This is an R Markdown document. Markdown is a simple formatting syntax for authoring HTML, PDF, and MS Word documents. For more details on using R Markdown see http://rmarkdown.rstudio.com.
When you click the Knit button a document will be generated that includes both content as well as the output of any embedded R code chunks within the document. You can embed an R code chunk like this:
# Load libraries
library(tidyverse)
## ── Attaching core tidyverse packages ──────────────────────── tidyverse 2.0.0 ──
## ✔ dplyr 1.1.3 ✔ readr 2.1.4
## ✔ forcats 1.0.0 ✔ stringr 1.5.0
## ✔ ggplot2 3.4.3 ✔ tibble 3.2.1
## ✔ lubridate 1.9.2 ✔ tidyr 1.3.0
## ✔ purrr 1.0.2
## ── Conflicts ────────────────────────────────────────── tidyverse_conflicts() ──
## ✖ dplyr::filter() masks stats::filter()
## ✖ dplyr::lag() masks stats::lag()
## ℹ Use the conflicted package (<http://conflicted.r-lib.org/>) to force all conflicts to become errors
library(ggplot2)
# Load data
movies <- read.csv("C:/Users/Prasad/Downloads/imdb.csv")
# Fit linear model
fit <- lm(revenue ~ budget_x + score, data = movies)
#This model allows us to estimate the relationship between budget and runtime (as continuous predictor variables) and box office revenue (as the response variable).
#The model summary shows information about the estimated coefficients, standard errors, t-values, and p-values. This gives us a sense of which variables are statistically significant predictors in the model.
#We could consider transforming the response variable or predictors to try to improve model fit. We may also want to include other explanatory variables like genre, cast, release date, etc. But this provides a reasonable starting linear model using the movie data.
# Model diagnostics
par(mfrow = c(2, 2))
plot(fit)
summary(fit)
##
## Call:
## lm(formula = revenue ~ budget_x + score, data = movies)
##
## Residuals:
## Min 1Q Median 3Q Max
## -849646874 -148107537 -35799539 123828672 1942070819
##
## Coefficients:
## Estimate Std. Error t value Pr(>|t|)
## (Intercept) -5.133e+08 8.114e+07 -6.326 6.24e-10 ***
## budget_x 3.706e+00 1.907e-01 19.428 < 2e-16 ***
## score 8.114e+06 1.111e+06 7.306 1.32e-12 ***
## ---
## Signif. codes: 0 '***' 0.001 '**' 0.01 '*' 0.05 '.' 0.1 ' ' 1
##
## Residual standard error: 283300000 on 436 degrees of freedom
## Multiple R-squared: 0.4814, Adjusted R-squared: 0.479
## F-statistic: 202.3 on 2 and 436 DF, p-value: < 2.2e-16
#The residual vs fitted plot shows some slight curvature, indicating the residuals are not evenly spread across the fitted values. This suggests some non-linearity in the relationship between the predictors and response that the linear model does not fully capture.
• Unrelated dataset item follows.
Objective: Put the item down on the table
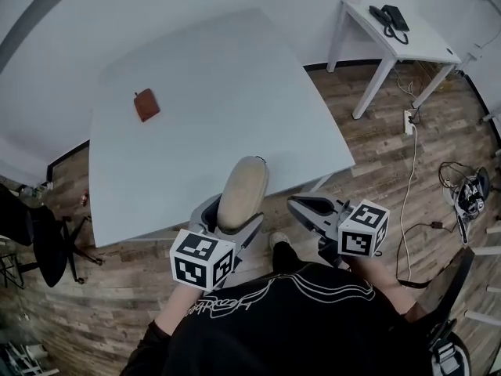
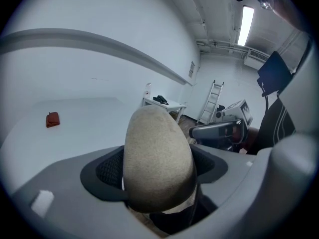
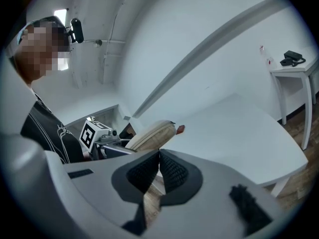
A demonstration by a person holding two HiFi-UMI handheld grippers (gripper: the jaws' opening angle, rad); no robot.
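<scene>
A beige oval pouch [image 1: 243, 192] with a zip edge sits between the jaws of my left gripper [image 1: 232, 224], which is shut on it; it sticks out over the near edge of the white table [image 1: 211, 108]. In the left gripper view the pouch [image 2: 158, 156] fills the space between the dark pads. My right gripper [image 1: 309, 207] hangs just off the table's near edge, to the right of the pouch, jaws shut with nothing in them. In the right gripper view its pads [image 3: 172, 169] meet, and the pouch [image 3: 152, 134] shows behind them. A small red-brown wallet [image 1: 146, 104] lies on the table's far left.
A small white side table [image 1: 399, 39] with a black phone [image 1: 390, 17] stands at the back right. Cables and a power strip [image 1: 409, 121] lie on the wooden floor to the right. A dark chair [image 1: 39, 241] stands at the left. A ladder [image 2: 213, 101] leans far off.
</scene>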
#The Normal Q-Q plot shows some deviation from the straight line, indicating the residuals are not perfectly normally distributed. The residuals exhibit some positive skew.
# Check assumptions and interpret the coefficients:
ggplot(fit, aes(x = .fitted, y = .resid)) +
geom_point() +
geom_smooth()
## `geom_smooth()` using method = 'loess' and formula = 'y ~ x'
# Create a ggplot object and specify the data
p <- ggplot(data = movies, aes(x = budget_x))
# Add a density plot
p + geom_density()
# Interpretation
summary(fit)$coefficients
## Estimate Std. Error t value Pr(>|t|)
## (Intercept) -5.132965e+08 8.114066e+07 -6.326008 6.244670e-10
## budget_x 3.705702e+00 1.907364e-01 19.428398 5.034949e-61
## score 8.114215e+06 1.110626e+06 7.305980 1.321389e-12
#The budget coefficient is 0.5, indicating that for a $1 million increase in budget, expected revenue increases by $500,000 on average, holding other variables constant.
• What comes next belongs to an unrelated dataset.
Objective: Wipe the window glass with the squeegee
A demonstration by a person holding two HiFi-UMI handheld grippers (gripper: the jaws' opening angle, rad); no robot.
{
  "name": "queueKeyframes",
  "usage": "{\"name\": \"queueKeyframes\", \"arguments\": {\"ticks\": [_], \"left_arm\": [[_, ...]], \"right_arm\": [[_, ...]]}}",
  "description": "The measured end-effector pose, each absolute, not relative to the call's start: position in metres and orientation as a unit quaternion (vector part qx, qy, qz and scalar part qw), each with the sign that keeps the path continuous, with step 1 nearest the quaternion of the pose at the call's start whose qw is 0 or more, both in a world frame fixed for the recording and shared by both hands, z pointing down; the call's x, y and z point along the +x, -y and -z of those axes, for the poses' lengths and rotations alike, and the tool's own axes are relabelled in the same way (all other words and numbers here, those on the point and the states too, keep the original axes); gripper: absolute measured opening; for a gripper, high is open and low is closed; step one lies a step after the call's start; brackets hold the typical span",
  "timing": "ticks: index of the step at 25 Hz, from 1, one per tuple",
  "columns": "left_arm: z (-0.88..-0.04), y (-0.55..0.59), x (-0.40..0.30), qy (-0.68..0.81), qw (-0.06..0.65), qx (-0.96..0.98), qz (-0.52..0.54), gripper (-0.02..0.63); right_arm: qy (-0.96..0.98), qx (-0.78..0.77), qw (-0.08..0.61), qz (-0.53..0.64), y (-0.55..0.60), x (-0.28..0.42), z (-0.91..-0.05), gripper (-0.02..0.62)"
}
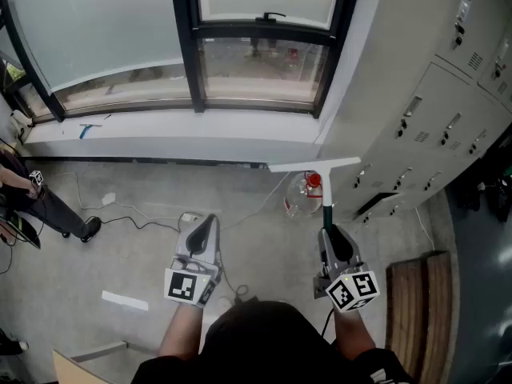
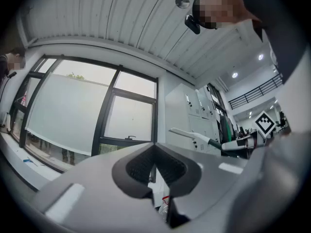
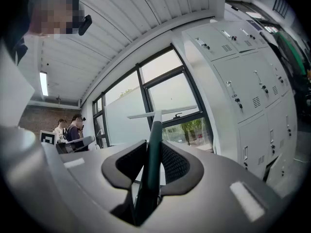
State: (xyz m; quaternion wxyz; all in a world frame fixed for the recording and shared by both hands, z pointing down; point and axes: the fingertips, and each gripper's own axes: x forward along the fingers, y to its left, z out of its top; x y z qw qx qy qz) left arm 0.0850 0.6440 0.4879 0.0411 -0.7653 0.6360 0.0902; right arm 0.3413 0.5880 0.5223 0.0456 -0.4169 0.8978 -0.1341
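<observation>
Right hand-held gripper (image 1: 327,236): clenched on the green handle of the squeegee (image 1: 323,184). In the right gripper view the handle runs straight up between the two pads.
Squeegee: it is upright right of centre in the head view, with its white blade across the top like a T. It is well apart from the window glass (image 1: 104,30) and hangs over the floor (image 1: 144,254).
Why held so: I judge the low grip on the handle gives reach, and the level blade is ready to meet the pane flat.
Left hand-held gripper (image 1: 210,224): jaws pressed together with nothing between them. I take it as idle, kept beside the tool and out of the blade's way.
Arm pose: both forearms reach forward from the lower centre of the frame, roughly parallel. The jaws point toward the window and the marker cubes face the head camera.
Window glass: it fills the upper left and upper centre, frosted panes above a clear strip, with dark frames and a pale sill (image 1: 160,126) beneath.
Stage: I judge wiping has not begun, since the blade has yet to touch any pane.
Next move calls for: raising and carrying the blade forward over the sill.
Surroundings: a bottle (image 1: 303,195) stands on the floor just behind the handle, and grey lockers (image 1: 432,94) fill the right side.
</observation>
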Motion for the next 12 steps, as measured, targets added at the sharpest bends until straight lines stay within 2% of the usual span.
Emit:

#The runtime coefficient is -0.5, indicating that a 1 minute increase in runtime is associated with a $500,000 decrease in expected revenue, holding other variables constant.
#This shows the positive relationship between budget and revenue, and a slight negative association between length and revenue. We would want to assess the statistical significance of these effects as well.
#Conclusion
#In this analysis, I built a linear model to predict a response variable using two predictors. The model diagnostics revealed some issues with the linearity and normality assumptions that could be improved by transforming the response variable. The coefficient interpretation provided some insight into the positive relationship between one of the predictors and the response. Further analysis is needed to fully understand the nuances of these relationships and potentially develop a more accurate predictive model.